Thailand, one of the largest net food exporters in the world, is revolutionising the food industry through its use of innovative tech solutions and research. Being the first Southeast Asian nation to adopt agriculture biotechnology, now big companies are experimenting with robotics, automated sensors and drone technology to increase yields and cut production costs.
A recent report there has never been a greater demand for sustainable food resources, nor has innovation ever been so important to safeguarding our food systems.
But solutions to these global challenges are already in the works and forward-looking countries are re-engineering their agricultural industries by developing new technology and adopting sustainable farming practices.
Currently, Thailand is setting an example by revolutionising the future of food.
Thanks to its agricultural legacy and strategic use of natural resources, Thailand has long played a key role as a leading net food exporter. Now, the country hopes its inventiveness, food manufacturing expertise and investment in agriculture and food technology can help reinforce its status as the “kitchen of the world”.
Thailand has consistently transformed its food industry over the past 60 years. Through the transfer of technology, perseverance and government support – from improving credit access for farmers to implementing international standards in production and packaging to ensure the highest level of safety and quality across the food chain.
Through doing so, the country has climbed to the upper echelon of the global agribusiness trade.
Today, Thailand is one of the largest net food exporters in the world, shipping core commodities such as high-quality rice, cassava, canned tuna and pineapples to key trading partners such as the US, Europe, Japan, Australia and Canada.
Thailand has shown how quick it is to adapt. It was the first Southeast Asian nation to adopt agriculture biotechnology. Now big companies are experimenting with robotics, automated sensors and drone technology to increase yields and cut production costs.
However, the country has the capacity to do more.
About 40 per cent of the population works in agriculture, wages remain competitive and farmers have historically shown a willingness to experiment with new seeds, machinery and methods.
Both the Thai government and the private sector understand that favourable conditions will not be enough to meet the needs of the future. Nor will traditional means of farming.
In 2017, the Thailand Board of Investment (BOI) received 215 new applications for projects related to agriculture and agricultural products, valued at over THB62 billion (US$1.9 billion) in total. This figure illustrates how important agriculture is to the country. Not just any kind of agriculture, either.
Many of the projects Thailand has greenlighted should steer the industry toward agricultural technology (AgriTech) and food technology (FoodTech). One of the pillars of AgriTech is smart farming, a tech-driven farming framework that uses innovations such as GPS, automation through robotics and data analytics to increase the yield and quality of agricultural products.
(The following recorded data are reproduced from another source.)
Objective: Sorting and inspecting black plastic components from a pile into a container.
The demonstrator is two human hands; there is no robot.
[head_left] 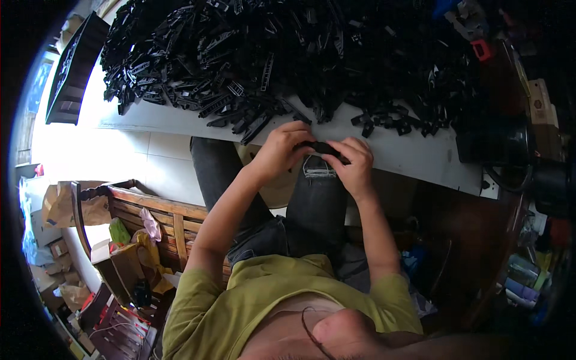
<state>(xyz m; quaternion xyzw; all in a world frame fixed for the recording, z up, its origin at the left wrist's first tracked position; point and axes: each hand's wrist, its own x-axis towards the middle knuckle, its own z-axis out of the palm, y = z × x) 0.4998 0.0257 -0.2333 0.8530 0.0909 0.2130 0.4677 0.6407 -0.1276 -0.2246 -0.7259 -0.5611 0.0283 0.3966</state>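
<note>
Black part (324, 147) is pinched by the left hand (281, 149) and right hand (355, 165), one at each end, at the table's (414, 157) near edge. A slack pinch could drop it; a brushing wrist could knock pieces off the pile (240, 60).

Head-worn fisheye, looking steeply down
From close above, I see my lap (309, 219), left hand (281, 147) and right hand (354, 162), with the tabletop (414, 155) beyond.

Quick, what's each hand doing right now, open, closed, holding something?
Left hand: closed, pinching the left end of a black piece.
Right hand: closed, pinching the right end of that same piece.
</note>
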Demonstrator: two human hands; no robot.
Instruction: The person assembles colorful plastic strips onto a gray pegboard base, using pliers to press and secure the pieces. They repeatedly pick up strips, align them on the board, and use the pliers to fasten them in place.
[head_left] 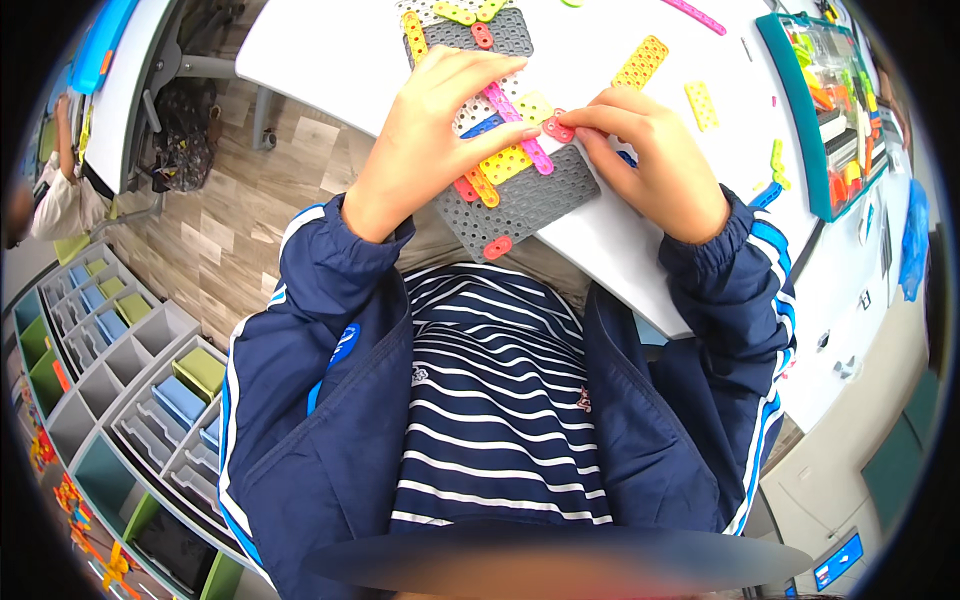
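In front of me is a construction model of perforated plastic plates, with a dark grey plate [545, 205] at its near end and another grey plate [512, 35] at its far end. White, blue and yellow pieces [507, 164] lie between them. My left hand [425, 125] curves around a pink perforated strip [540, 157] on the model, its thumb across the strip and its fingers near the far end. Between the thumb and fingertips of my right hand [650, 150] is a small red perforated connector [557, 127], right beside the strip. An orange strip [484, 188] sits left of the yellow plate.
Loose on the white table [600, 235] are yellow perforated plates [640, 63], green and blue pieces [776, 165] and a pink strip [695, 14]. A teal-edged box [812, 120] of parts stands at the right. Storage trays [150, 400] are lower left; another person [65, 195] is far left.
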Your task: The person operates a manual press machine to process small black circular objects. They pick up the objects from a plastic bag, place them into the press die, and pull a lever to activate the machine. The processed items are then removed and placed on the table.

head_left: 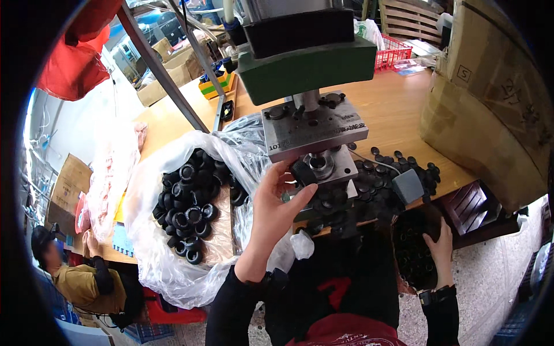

Eyeing evolution from farm to table, the Thai government believes smart farming will improve agriculture beyond just yield and quality. It will strengthen the entire industry by cultivating collaboration between farmers, the public sector and private companies.
While the government aims to incubate big projects driven by AgriTech, Thai institutions are investing in the future of FoodTech. Currently, 24 universities nationwide allow up to 7,000 students to graduate each year with a biotechnology background, helping to prepare a well-trained workforce for companies breaking new ground in FoodTech and AgriTech in Thailand.
Thanks to precision agriculture, robotics and biotechnology introduced by leading companies, many Thai farmers are already enhancing productivity and quality in the digital age. These innovations offer hope for the future, as well as a model for Thai and foreign collaboration.
As the country moves forward with its Thailand 4.0 roadmap – an economic model designed to transform the economy through greater investments in digital technology and innovation – the Thai government continues to push technology, innovation and research and development.
That includes the breakthroughs happening at Thailand’s leading food innovation hub which features state-of-the-art facilities and units dedicated to biotechnology, biosensing and biodiversity. The hub incubates research, development and innovation for the food industry.
It is integrated into Thailand Science Park (TSP), a community of advanced research institutes, universities and private companies ranging from start-ups to SMEs to multinational corporations. So far 35 businesses have joined this pioneering innovation hub, including the Thai Union Group, the world’s largest processor of shelf-stable tuna.
The Thai government, for its part, has shown a commitment to transforming Thailand into high-tech food and agriculture hub. Thailand Board of Investment (BOI) offers a wide range of incentives to companies that set up advanced facilities in the country, such as corporate income tax exemptions of up to thirteen years. Non-tax incentives include visa and work permits for experts, as well as permission to own land for promoted activities.